The Dos & Don’ts Of Adding Value To The Home

Looking to add some value to the home, to make it the best possible investment that it can be? Homeowners’ efforts to increase the value of their home can backfire on them. What seems like a good investment might end up costing you more than it makes you, while neglecting some parts of the home can turn off potential buyers much more than you might realise. Here are some do’s and don’t of home renovation to keep in mind.

Do: Convert some space

Some of the highest returns on investments can be seen with conversions of space that you already have. This can include knocking down a wall to make the first floor open plan, or it can mean converting lofts, garages, and basements. The latter of those is the most costly, since you’re likely to have to deal with issues of damp. However, nothing adds value quite like livable space. See how much a conversion or space-opening renovation might cost you and see if you can’t find local properties that have sold with similar completed projects to see if they bump up the value enough to justify it.

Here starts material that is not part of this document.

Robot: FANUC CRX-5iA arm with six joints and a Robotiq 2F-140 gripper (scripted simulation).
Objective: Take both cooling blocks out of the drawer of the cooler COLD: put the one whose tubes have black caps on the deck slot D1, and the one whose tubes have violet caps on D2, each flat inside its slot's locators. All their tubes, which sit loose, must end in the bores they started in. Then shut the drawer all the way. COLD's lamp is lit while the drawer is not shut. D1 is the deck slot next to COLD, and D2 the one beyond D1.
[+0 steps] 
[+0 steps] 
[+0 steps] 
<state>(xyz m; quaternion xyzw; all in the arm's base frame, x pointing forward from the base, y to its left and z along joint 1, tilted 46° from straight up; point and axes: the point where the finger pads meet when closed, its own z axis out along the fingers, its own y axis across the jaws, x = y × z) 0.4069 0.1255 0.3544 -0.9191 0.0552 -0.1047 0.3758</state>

Don’t: Let the garden grow too wild

As simple as it might seem, curb appeal really does matter. If your house doesn’t look immediately appealing from the outside, then you’re going to have a hard time getting people inside. The less attention and fewer viewers, the less likely you are to get a bump to your volume. Make sure that your garden is well tended to and not overgrown. Consider making a few aesthetic and practical upgrades, such as installing a deck and putting up some exterior lighting. The curb appeal is going to do the majority of the work when it comes to pulling in those buyers.

Do: Go green

Projects that make for a more environmentally friendly home are becoming increasingly popular. People are getting a lot more concerned about the effect that their lifestyles might be having on the planet, so it makes sense that they’re willing to pay for measures to reduce their personal impact. Little switches like light timers and water-saving taps and toilets can make a home more appealing but it’s alternative energy sources like panels from a solar installer that have the most potential. It’s a good sell, too, if it saves the homeowner money while also helping them more energy efficient.

Don’t: Just add water

Yes, water features undeniably make a garden more peaceful and beautiful, and the allure of a pool is hard to resist. However, the majority of large water features, be they ponds, pools, or fountains, take money and effort to maintain. A lot of people simply aren’t willing to put up with that. If you simply must have one, then consider adding a small bird pool to your garden. Otherwise, this investment only really works for upscale neighbourhoods where buyers are likely to be happy and willing to pay to maintain it.

Do: Make small upgrades to kitchen and bathroom

New countertops, new lighting fixtures, new tiles, and other stylistic upgrades are always a good idea when it comes to the bathroom or the kitchen. If you can say that you’ve had a new kitchen fitted, then it can mean a serious boost to the value of your home. However, you should beware that you don’t overdo it. Major renovations that change the layout of the kitchen or bathroom, even for the better, may not pay for themselves quite as readily. Make stylistic changes for profit, but practical upgrades for your own personal tastes, more than anything

Don’t: Upsize your master suite

Adding space is always a good idea and upping the comfort factor of the home can’t possibly be bad for your enjoyment of the property. A luxuriant and large bedroom might suit you just fine, but your buyers aren’t going to worry about that as much as the kitchen or bathroom. If you’re adding space, you would see more of an investment from a conversion than an extension. Out of all the major home improvement projects, this is widely considered as the one that sees amongst the lowest returns on investments. Probably not worth the trouble unless you personally want it.

 

Bear in mind that none of the above it set in stone. Whether or not a home improvement project works or not will largely depend on who you’re trying to sell the home to and in what area. Do your research and know what works for your potential buyers.